WebCore/storage/DatabaseTracker.h:66
 +      // m_openDatabaseMapGuard before quotaManager if both locks are needed.
Please point out that m_databaseGuard and m_openDatabaseMapGuard currently don't overlap at all.

WebCore/storage/DatabaseTracker.cpp:512
 +              originQuotaManager().trackOrigin(database->securityOrigin());
LGTM.
Comment 12 Dumitru Daniliuc 2010-06-28 15:02:38 PDT
> WebCore/storage/DatabaseTracker.h:66
>  +      // m_openDatabaseMapGuard before quotaManager if both locks are needed.
> Please point out that m_databaseGuard and m_openDatabaseMapGuard currently don't overlap at all.

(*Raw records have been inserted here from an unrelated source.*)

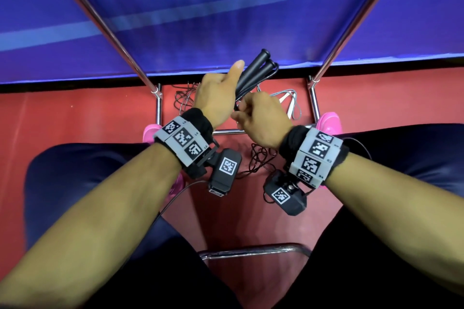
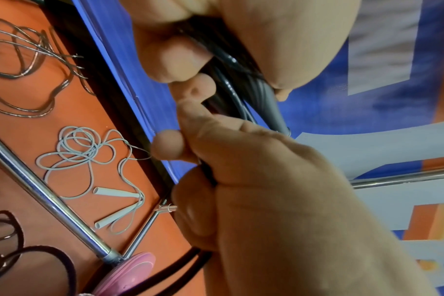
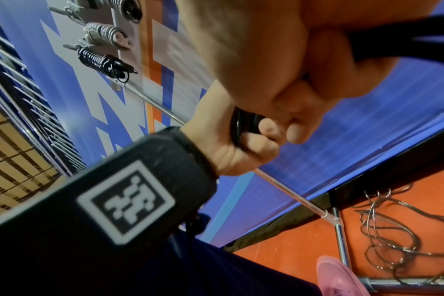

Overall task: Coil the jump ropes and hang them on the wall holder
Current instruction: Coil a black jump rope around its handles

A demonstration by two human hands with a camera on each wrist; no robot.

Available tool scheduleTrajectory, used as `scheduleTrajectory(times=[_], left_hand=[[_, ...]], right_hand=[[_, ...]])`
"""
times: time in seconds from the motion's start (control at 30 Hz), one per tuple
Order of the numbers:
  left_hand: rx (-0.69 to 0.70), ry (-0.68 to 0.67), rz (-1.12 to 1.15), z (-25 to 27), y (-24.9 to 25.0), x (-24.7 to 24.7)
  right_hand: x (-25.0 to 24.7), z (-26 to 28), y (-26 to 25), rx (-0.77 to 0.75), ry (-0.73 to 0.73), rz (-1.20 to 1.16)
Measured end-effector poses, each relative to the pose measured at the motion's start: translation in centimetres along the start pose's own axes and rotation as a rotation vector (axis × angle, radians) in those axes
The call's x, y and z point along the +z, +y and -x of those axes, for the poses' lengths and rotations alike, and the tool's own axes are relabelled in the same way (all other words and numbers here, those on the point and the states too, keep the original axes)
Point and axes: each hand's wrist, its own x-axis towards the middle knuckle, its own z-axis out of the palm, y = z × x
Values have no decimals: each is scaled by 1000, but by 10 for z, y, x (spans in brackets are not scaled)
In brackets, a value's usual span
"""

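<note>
Black jump rope (image 1: 256, 70): paired handles gripped together in left hand (image 1: 216, 98), fingers curled round, keeping coil gathered; cord pinched by right hand (image 1: 263, 120) just below, apparently for winding. Grey rope (image 2: 114, 193) lay loose on floor (image 1: 75, 120).

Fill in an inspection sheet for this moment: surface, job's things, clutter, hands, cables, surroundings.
Surface: red floor, ropes loose on it.
Job's things: black jump rope gathered in both hands, handles together; grey rope, steel-coloured rope and dark rope uncoiled on the floor; wall holder bears a black coil and a grey coil.
Clutter: pink discs at the frame's feet.
Hands: left hand grips handles and loops; right hand pinches the cord.
Cables: wrist camera cable trails from the left wrist.
Surroundings: blue banner, chrome frame.
</note>
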Motion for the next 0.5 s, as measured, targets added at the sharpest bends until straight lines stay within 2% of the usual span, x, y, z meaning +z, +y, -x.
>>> scheduleTrajectory(times=[0.07,0.2,0.5], left_hand=[[4,28,-36,-2,-1,0],[99,46,-251,-2,-5,1],[189,12,-484,-6,-15,-6]], right_hand=[[3,4,-2,-54,-8,31],[12,11,-6,-179,-50,153],[-6,27,-22,-217,-128,511]])
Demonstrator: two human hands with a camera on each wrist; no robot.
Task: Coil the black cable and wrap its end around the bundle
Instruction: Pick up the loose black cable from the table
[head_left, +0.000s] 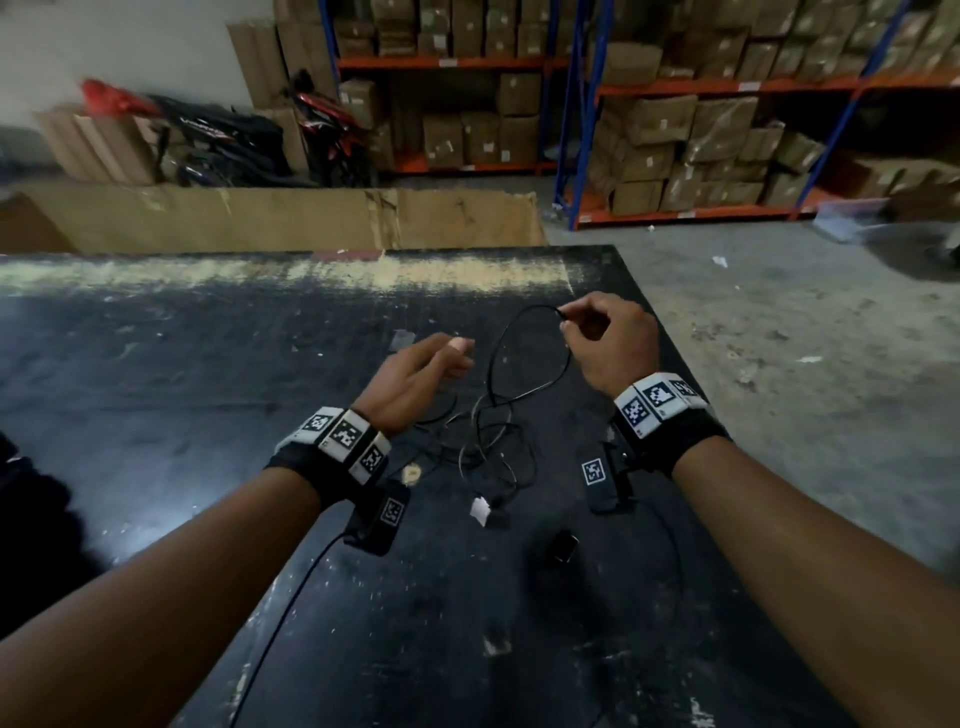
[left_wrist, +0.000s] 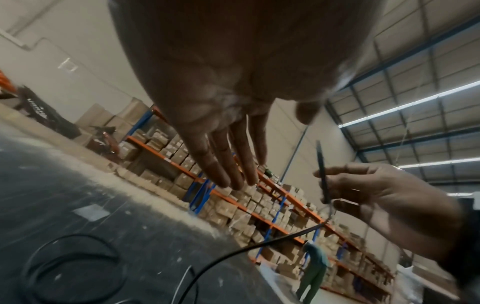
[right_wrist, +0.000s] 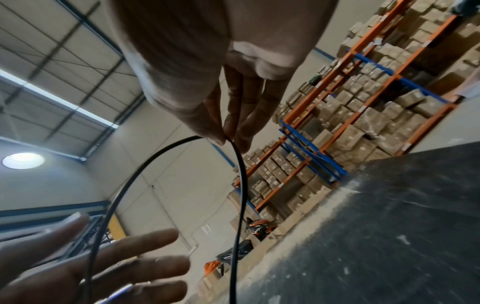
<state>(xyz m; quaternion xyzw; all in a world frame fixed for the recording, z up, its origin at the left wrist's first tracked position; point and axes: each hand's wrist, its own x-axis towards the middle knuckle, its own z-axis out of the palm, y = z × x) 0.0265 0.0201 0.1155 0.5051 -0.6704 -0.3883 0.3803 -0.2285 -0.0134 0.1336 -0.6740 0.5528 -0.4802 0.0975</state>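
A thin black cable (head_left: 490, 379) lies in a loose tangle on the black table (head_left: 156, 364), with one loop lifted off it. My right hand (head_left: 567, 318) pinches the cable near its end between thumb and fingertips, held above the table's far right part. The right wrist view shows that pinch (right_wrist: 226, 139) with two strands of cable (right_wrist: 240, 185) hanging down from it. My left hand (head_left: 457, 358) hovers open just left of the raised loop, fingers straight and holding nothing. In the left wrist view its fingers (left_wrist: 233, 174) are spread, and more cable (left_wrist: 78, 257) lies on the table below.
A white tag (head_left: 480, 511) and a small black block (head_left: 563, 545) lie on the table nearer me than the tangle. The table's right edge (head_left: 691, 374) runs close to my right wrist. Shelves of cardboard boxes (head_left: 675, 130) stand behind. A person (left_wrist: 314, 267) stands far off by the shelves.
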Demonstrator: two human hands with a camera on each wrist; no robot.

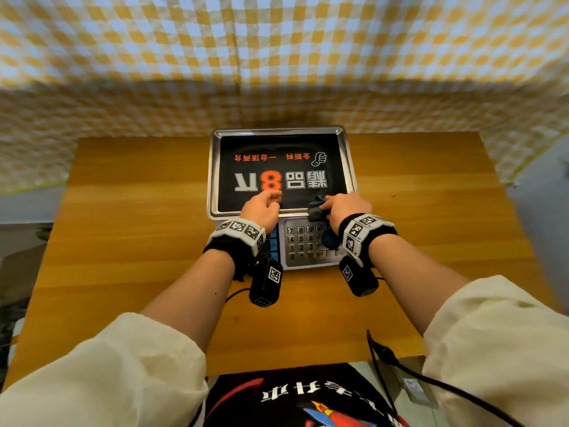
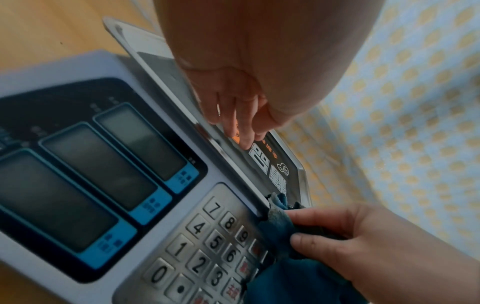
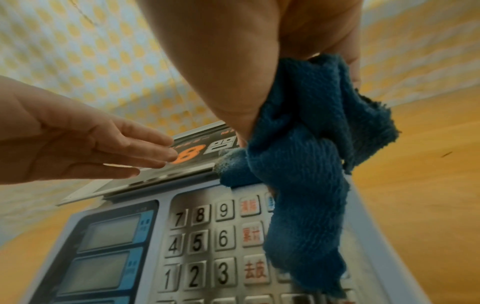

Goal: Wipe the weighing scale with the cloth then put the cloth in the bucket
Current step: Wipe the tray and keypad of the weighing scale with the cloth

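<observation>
The weighing scale point(image 1: 332, 252) stands in the middle of the wooden table, with a steel pan point(image 1: 213, 167) lined in black print and a keypad point(image 1: 300, 241) toward me. My right hand point(image 1: 345, 206) grips a dark blue cloth point(image 1: 317, 208) at the pan's near right corner; the cloth point(image 3: 306, 164) hangs down over the keypad point(image 3: 207, 236). My left hand point(image 1: 261, 208) hovers over the pan's near edge, its fingers point(image 2: 241, 131) fairly straight and holding nothing. No bucket is in view.
A yellow and white checked sheet point(image 1: 277, 57) covers the wall behind the wooden table point(image 1: 123, 226) and drapes at both sides. A black cable point(image 1: 400, 365) runs off the table's near right edge.
</observation>
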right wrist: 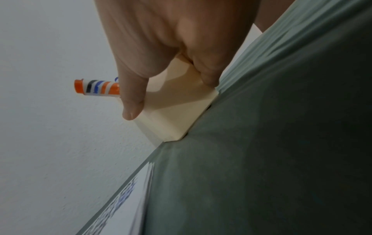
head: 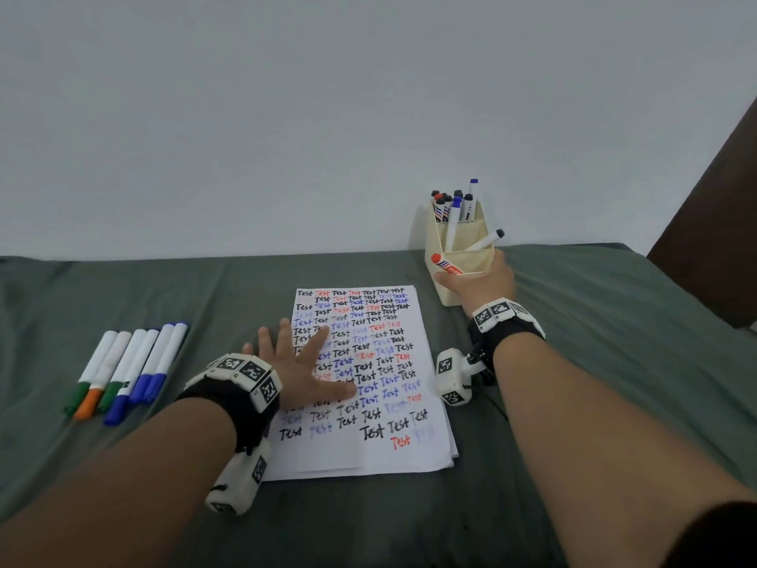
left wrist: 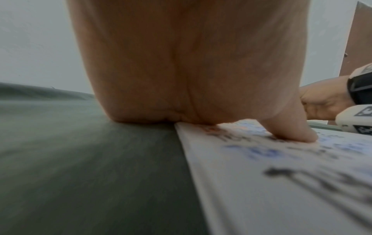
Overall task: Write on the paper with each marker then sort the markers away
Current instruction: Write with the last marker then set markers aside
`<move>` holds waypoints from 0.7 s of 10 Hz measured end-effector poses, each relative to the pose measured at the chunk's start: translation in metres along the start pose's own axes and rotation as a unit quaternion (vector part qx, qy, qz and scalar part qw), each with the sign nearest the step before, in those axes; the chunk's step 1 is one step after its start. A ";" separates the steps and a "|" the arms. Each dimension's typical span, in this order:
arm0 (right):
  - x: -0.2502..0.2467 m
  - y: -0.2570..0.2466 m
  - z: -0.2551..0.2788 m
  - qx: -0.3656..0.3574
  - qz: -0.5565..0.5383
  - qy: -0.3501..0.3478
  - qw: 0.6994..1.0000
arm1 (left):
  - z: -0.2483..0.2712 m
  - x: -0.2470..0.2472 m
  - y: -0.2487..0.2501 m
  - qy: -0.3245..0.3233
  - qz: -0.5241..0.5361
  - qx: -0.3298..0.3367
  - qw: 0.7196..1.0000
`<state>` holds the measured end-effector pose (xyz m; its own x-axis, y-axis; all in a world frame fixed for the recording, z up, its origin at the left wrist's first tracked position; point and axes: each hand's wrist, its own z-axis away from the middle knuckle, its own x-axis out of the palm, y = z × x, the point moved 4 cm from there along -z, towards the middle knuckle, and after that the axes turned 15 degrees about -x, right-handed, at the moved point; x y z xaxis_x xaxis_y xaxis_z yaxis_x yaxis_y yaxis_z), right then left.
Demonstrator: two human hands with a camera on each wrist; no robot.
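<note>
The white paper (head: 327, 457) is covered with rows of "Test" in black, blue and red. My left hand (head: 311, 354) lies flat on its left part with fingers spread; in the left wrist view the thumb (left wrist: 292, 127) presses on the sheet (left wrist: 261, 198). My right hand (head: 471, 270) grips the front of the cream marker holder (head: 448, 295), thumb on one face and fingers round the other side (right wrist: 170, 95). A red-capped marker (head: 444, 265) (right wrist: 96, 87) sticks out of the holder's front compartment, just behind the thumb.
Several loose markers (head: 131, 371) with green, orange and blue caps lie in a row at the left on the green cloth (head: 573, 362). The holder's back compartment holds several markers (head: 454, 207); a black-capped one (head: 485, 241) leans out. A white wall stands behind.
</note>
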<state>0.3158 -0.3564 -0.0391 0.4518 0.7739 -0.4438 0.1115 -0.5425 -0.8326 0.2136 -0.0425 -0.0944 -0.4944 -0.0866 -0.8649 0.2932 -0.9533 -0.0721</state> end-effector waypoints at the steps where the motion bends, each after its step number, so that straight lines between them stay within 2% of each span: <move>1: 0.005 0.001 -0.010 0.001 0.002 -0.020 1.000 | -0.003 0.002 0.000 -0.001 0.002 -0.004 1.000; 7: 0.021 0.002 -0.031 0.016 0.022 -0.061 0.998 | -0.003 0.003 0.000 0.000 0.002 -0.005 1.000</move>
<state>0.3530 -0.3508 -0.0397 0.3443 0.7845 -0.5157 0.0641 -0.5676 -0.8208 0.2148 -0.0420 -0.0987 -0.4939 -0.0897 -0.8649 0.3029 -0.9501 -0.0745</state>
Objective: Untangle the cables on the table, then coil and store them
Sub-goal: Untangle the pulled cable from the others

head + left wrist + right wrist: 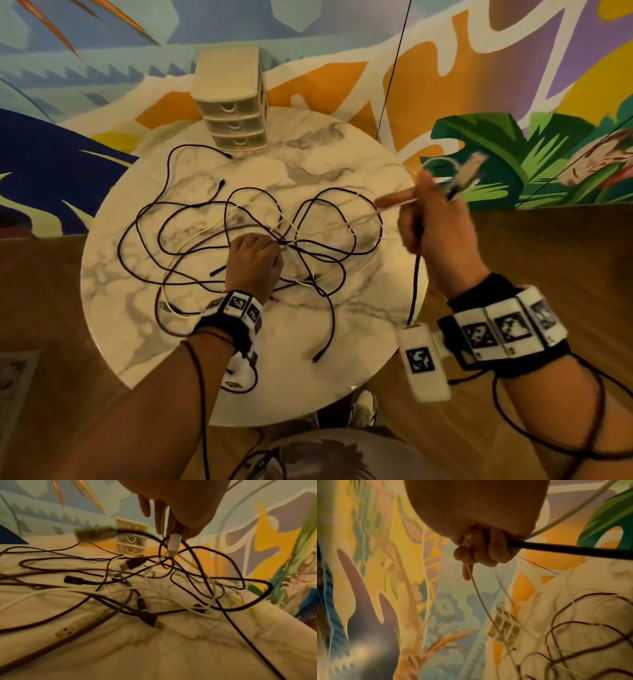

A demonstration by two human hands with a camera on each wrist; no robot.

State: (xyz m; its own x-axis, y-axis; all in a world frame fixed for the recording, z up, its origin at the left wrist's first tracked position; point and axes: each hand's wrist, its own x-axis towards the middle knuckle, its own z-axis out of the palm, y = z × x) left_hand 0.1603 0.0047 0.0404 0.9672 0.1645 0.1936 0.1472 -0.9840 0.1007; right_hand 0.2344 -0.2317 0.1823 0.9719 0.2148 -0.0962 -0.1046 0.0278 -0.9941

Will do on landing. Thanks for the review!
Comment 13 Eric Seidel (no email) 2010-06-28 15:05:54 PDT
Comment on attachment 59946 [details]
patch

I don't fully understand this, but I trust eric's blessing.
Comment 14 Eric U. 2010-06-28 15:07:43 PDT
(In reply to comment #13)
> (From update of attachment 59946 [details])
> I don't fully understand this, but I trust eric's blessing.

Awesome.  I'm gonna get my reviewer bit before I get my committer bit ;'>.
Comment 15 Dumitru Daniliuc 2010-06-28 15:36:33 PDT
Landed: r62043.